Extracted information Start Marker

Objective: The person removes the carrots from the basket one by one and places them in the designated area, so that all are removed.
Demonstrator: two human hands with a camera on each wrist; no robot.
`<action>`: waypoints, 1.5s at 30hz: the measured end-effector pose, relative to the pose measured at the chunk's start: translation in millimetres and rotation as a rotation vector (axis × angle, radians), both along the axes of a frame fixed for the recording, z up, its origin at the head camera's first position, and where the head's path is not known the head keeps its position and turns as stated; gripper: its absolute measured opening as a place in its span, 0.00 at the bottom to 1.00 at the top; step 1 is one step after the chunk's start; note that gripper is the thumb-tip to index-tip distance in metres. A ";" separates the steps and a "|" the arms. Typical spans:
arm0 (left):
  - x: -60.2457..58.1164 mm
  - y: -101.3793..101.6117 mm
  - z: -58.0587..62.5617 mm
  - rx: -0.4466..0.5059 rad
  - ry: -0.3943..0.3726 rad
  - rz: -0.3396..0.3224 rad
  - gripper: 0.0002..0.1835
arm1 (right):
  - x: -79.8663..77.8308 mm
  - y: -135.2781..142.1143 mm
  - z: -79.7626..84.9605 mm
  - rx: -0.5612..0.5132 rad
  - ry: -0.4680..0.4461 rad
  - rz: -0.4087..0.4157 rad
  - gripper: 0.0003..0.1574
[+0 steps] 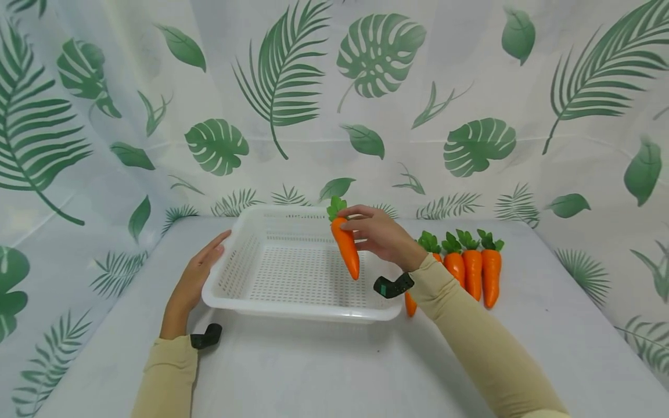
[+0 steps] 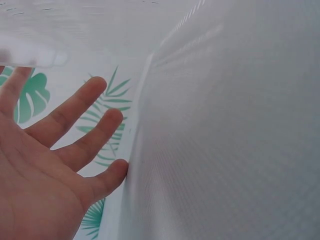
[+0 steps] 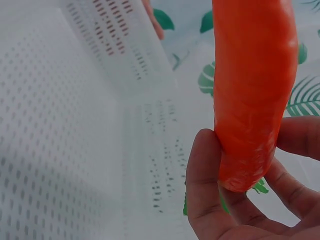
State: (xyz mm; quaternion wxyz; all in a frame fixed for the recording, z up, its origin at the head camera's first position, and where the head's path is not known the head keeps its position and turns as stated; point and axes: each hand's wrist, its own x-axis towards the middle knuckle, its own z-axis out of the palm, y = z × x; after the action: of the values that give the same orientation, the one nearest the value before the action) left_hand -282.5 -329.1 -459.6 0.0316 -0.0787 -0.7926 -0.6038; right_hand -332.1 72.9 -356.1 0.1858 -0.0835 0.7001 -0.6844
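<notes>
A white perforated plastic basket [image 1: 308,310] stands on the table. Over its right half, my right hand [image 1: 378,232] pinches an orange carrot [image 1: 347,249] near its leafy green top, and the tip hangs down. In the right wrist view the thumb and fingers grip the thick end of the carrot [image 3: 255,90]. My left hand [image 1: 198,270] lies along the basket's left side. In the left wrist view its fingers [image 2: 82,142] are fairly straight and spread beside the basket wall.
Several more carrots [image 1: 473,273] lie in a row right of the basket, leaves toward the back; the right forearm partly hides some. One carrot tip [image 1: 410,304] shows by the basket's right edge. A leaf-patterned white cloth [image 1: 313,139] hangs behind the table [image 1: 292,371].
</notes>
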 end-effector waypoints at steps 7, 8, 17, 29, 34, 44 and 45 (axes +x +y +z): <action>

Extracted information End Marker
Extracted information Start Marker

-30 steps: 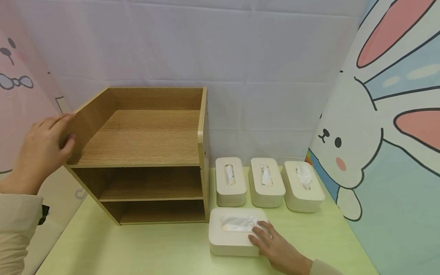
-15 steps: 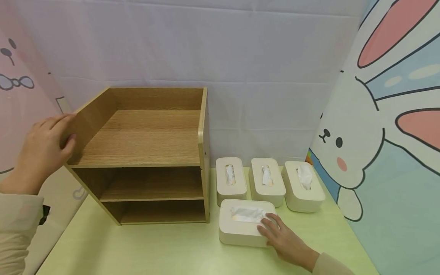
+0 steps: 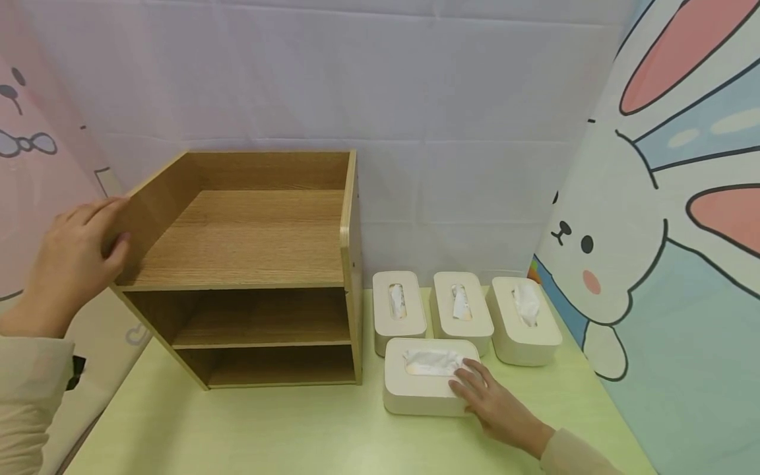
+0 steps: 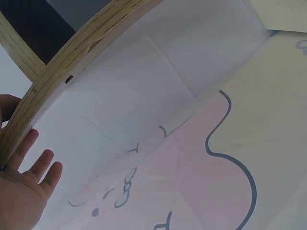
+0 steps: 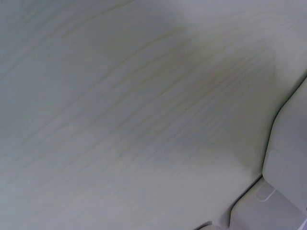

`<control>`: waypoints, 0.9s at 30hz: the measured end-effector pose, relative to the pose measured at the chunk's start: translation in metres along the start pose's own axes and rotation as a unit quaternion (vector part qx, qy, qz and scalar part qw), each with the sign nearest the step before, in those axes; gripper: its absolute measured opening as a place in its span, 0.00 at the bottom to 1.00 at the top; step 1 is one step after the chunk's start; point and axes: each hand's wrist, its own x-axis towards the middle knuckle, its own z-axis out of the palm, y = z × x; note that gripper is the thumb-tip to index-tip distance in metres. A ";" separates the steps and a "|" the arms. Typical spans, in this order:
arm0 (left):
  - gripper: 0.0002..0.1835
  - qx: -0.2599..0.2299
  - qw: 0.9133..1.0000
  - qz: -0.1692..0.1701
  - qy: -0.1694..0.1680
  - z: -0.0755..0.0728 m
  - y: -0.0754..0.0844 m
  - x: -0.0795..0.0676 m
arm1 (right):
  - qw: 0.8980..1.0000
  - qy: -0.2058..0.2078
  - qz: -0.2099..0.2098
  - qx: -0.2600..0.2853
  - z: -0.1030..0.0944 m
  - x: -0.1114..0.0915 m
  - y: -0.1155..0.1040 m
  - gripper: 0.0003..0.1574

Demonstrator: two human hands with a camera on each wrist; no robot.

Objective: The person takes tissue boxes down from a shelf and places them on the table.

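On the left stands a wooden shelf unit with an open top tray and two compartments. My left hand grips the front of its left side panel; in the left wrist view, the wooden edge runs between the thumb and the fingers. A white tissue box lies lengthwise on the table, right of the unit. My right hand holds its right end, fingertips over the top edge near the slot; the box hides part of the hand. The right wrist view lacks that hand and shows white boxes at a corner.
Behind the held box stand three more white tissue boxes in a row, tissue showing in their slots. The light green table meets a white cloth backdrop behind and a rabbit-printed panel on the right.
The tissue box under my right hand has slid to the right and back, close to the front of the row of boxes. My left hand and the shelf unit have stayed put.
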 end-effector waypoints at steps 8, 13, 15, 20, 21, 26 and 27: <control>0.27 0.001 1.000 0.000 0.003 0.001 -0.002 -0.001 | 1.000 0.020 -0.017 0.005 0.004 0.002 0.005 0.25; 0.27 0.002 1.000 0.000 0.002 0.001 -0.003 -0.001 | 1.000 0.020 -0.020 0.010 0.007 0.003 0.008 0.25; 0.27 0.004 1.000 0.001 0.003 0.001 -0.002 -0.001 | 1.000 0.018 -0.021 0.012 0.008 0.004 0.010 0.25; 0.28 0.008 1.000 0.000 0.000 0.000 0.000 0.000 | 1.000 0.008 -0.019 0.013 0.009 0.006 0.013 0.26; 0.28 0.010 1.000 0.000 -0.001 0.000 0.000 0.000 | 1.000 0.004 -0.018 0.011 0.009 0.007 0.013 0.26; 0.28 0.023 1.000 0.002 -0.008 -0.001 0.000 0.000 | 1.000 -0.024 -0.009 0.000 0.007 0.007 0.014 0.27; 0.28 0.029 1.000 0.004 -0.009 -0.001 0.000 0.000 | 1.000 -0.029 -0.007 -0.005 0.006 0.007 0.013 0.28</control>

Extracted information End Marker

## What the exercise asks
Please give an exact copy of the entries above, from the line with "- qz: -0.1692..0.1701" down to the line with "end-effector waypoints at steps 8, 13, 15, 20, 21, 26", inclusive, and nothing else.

## Task response
  - qz: -0.1692..0.1701
  - qy: -0.1694..0.1680
  - z: -0.0755..0.0728 m
  - y: -0.0754..0.0844 m
  - x: -0.0795..0.0676 m
arm1 (right):
  - qw: 0.8980..1.0000
  - qy: -0.2058..0.2078
  - qz: -0.2099..0.2098
  - qx: -0.2600..0.2853
  - z: -0.1030..0.0944 m
  - x: -0.1114..0.0915 m
  - y: -0.1155..0.1040 m
  - gripper: 0.0003..0.1574

Demonstrator: two human hands with a camera on each wrist; no robot.

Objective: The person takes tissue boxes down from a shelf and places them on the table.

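On the left stands a wooden shelf unit with an open top tray and two compartments. My left hand grips the front of its left side panel; in the left wrist view, the wooden edge runs between the thumb and the fingers. A white tissue box lies lengthwise on the table, right of the unit. My right hand holds its right end, fingertips over the top edge near the slot; the box hides part of the hand. The right wrist view lacks that hand and shows white boxes at a corner.
Behind the held box stand three more white tissue boxes in a row, tissue showing in their slots. The light green table meets a white cloth backdrop behind and a rabbit-printed panel on the right.
The tissue box under my right hand has slid to the right and back, close to the front of the row of boxes. My left hand and the shelf unit have stayed put.
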 end-effector waypoints at steps 8, 13, 15, 20, 21, 26 and 27: <control>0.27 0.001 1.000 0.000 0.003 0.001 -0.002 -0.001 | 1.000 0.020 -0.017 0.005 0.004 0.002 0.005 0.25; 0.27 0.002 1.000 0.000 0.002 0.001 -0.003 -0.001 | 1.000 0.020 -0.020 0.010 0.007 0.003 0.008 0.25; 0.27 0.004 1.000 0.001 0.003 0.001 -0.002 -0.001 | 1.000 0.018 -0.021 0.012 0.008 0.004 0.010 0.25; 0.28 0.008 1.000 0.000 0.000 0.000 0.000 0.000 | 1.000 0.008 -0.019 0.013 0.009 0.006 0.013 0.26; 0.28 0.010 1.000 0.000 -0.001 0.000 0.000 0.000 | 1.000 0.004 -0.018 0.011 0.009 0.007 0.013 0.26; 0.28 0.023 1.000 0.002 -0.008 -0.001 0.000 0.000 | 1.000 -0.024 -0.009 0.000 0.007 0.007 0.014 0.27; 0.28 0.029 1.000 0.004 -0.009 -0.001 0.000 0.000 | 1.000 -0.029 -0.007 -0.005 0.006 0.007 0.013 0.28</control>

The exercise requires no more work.